Work task: Please transcribe the listing below in full and word for word, without its pictures.

Data block:
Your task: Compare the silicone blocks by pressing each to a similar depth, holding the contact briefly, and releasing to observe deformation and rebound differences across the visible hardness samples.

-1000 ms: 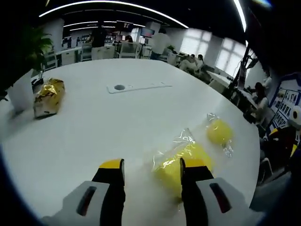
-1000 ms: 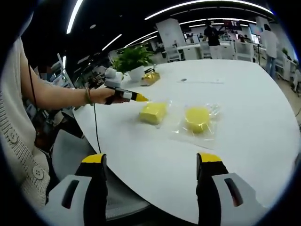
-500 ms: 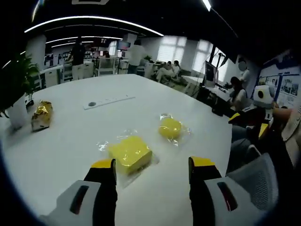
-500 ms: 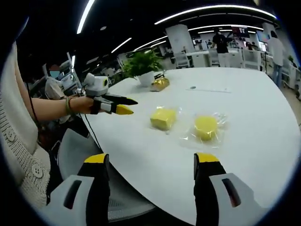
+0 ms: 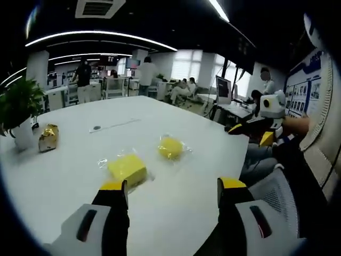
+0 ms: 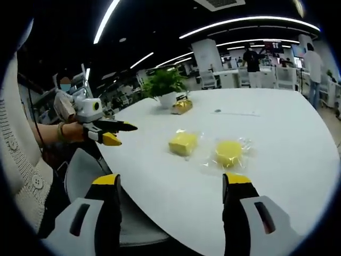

Response area:
Your task: Compare the silicone blocks by pressing each to a similar depth, holding the contact briefly, and releasing to observe deformation and rebound differences across the visible hardness samples.

-1000 ms: 
-1000 ms: 
-500 ms: 
-500 ms: 
+0 ms: 
+0 ms: 

No further work is required for this exercise.